- [ACTION ITEM]
Retype all of the data that follows, line for line.

- [SOURCE DATA]
* * * * * * *

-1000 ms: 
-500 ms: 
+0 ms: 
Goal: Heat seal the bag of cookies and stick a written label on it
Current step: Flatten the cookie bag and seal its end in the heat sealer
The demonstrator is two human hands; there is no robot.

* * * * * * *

- [TASK SOLUTION]
-1000 ms: 
-500 ms: 
+0 ms: 
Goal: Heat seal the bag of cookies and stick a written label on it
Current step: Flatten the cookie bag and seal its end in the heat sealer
The demonstrator is two human hands; there is no robot.

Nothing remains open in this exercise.